**WORK INSTRUCTION**
What lines below hold the string "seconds"? Copy them all.

**INFORMATION SHOWN**
◇ ◇ ◇
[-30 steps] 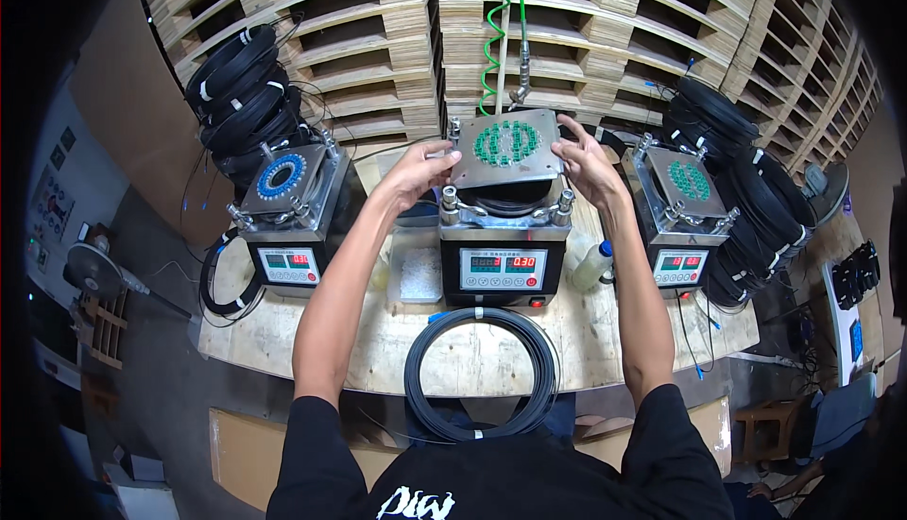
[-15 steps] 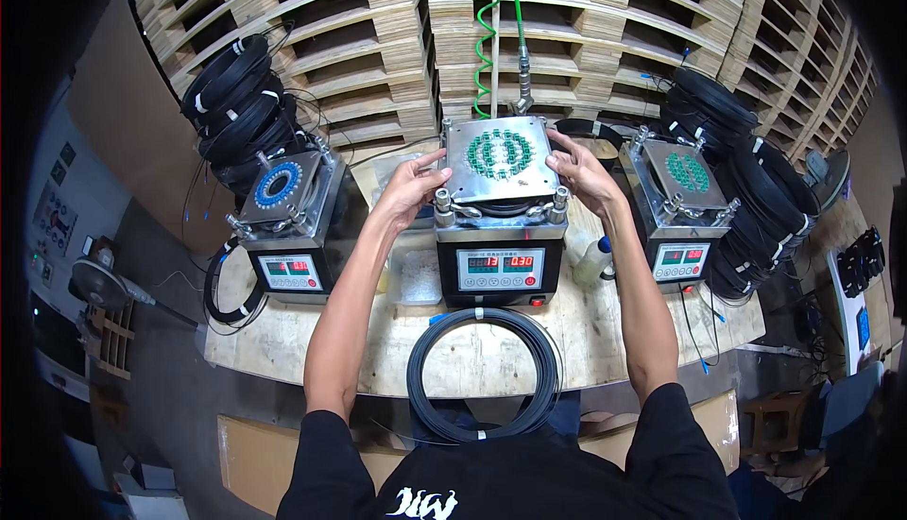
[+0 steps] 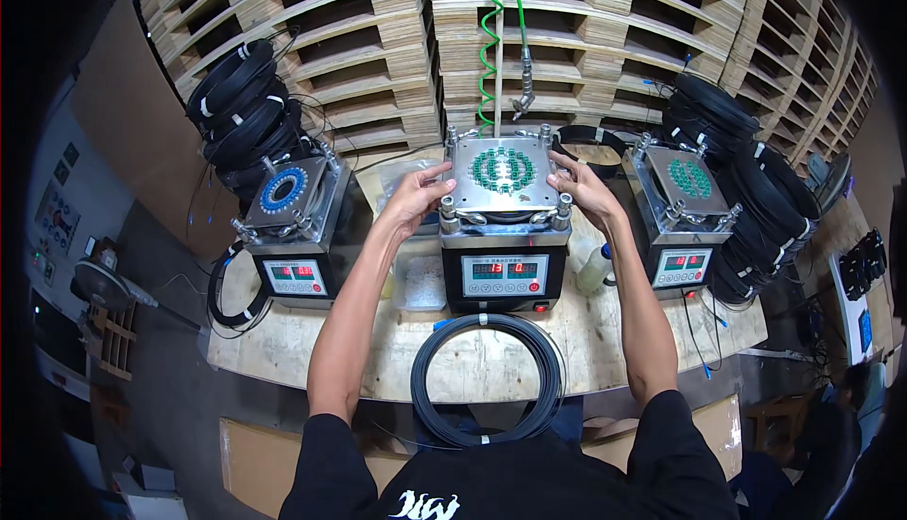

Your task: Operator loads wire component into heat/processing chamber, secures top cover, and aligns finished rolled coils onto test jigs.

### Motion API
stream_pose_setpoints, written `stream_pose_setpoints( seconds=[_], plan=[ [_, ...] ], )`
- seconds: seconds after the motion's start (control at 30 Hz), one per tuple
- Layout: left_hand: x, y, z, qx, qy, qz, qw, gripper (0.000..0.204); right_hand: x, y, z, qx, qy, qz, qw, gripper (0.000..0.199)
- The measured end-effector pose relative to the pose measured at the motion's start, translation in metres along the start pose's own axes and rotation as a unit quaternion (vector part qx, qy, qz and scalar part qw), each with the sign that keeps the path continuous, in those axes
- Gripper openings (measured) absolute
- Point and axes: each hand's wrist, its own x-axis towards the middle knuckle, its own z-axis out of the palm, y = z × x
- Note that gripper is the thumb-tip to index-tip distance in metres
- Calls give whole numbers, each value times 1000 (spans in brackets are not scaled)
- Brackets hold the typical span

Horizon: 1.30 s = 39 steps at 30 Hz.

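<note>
A square metal plate with a ring pattern of green connectors lies on the middle tabletop machine, between its four corner posts. My left hand grips the plate's left edge with thumb and fingers. At the opposite edge my right hand holds it the same way. Clamp levers sit by the front posts. Below, the machine's black front carries a lit red display. Whatever lies under the plate is mostly hidden.
Similar machines stand left and right, bearing plates with blue and green connectors. A black cable coil overhangs the table's front edge. Cable stacks rise behind. An air nozzle hangs on a green hose. A bottle stands near my right forearm.
Both hands have lowered the plate, and the rear posts now stand higher above it. The air nozzle has swung slightly. The view has shifted a little.
</note>
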Motion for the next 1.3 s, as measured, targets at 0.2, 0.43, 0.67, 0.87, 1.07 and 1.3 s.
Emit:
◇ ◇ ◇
**RESPONSE BOX**
stream_pose_setpoints, written `stream_pose_setpoints( seconds=[_], plan=[ [_, ...] ], )`
- seconds: seconds after the motion's start (control at 30 Hz), one per tuple

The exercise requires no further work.